** THE TASK **
Images should not appear in the copy, yet every line of the listing below must be printed exactly.

** MATERIAL PROVIDED **

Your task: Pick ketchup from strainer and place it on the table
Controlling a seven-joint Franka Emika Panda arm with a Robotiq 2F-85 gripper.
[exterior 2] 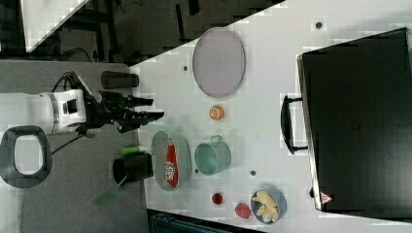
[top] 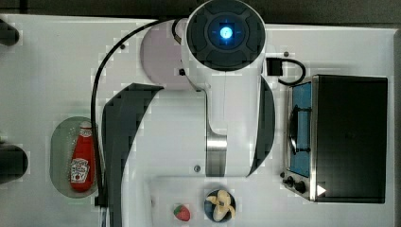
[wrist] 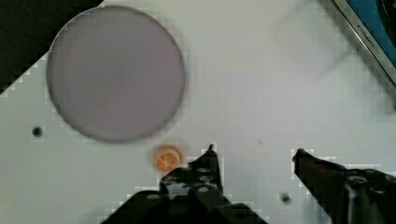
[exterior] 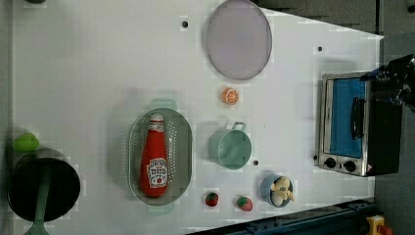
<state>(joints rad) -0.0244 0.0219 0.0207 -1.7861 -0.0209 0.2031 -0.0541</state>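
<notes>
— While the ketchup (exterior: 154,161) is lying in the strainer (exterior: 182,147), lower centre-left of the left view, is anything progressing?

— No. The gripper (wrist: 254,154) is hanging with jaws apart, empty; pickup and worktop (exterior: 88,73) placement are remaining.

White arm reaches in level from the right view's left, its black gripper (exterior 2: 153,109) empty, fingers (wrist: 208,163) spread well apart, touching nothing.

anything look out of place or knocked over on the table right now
Only the ketchup: it lies flat on its side inside the strainer, an odd home for a sauce bottle. Nothing looks spilled or broken. The cup stands upright and the claw hangs open, holding nothing.
</notes>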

** RESPONSE FOR THIS EXERCISE **
Your task: Pick ketchup from strainer and place it on the table
Controlling a seven-joint Franka Emika Panda arm with a Robotiq 2F-85 gripper.
[exterior 2] 
[top] 
[wrist] 
[exterior] 
<state>(joints rad) -0.0244 0.0219 0.0207 -1.7861 -0.0209 0.2031 -0.0541</state>
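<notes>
— While the ketchup (exterior: 154,161) is lying in the strainer (exterior: 182,147), lower centre-left of the left view, is anything progressing?

— No. The gripper (wrist: 254,154) is hanging with jaws apart, empty; pickup and worktop (exterior: 88,73) placement are remaining.

White arm reaches in level from the right view's left, its black gripper (exterior 2: 153,109) empty, fingers (wrist: 208,163) spread well apart, touching nothing.

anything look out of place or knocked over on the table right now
Only the ketchup: it lies flat on its side inside the strainer, an odd home for a sauce bottle. Nothing looks spilled or broken. The cup stands upright and the claw hangs open, holding nothing.
</notes>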

No more is needed for this answer.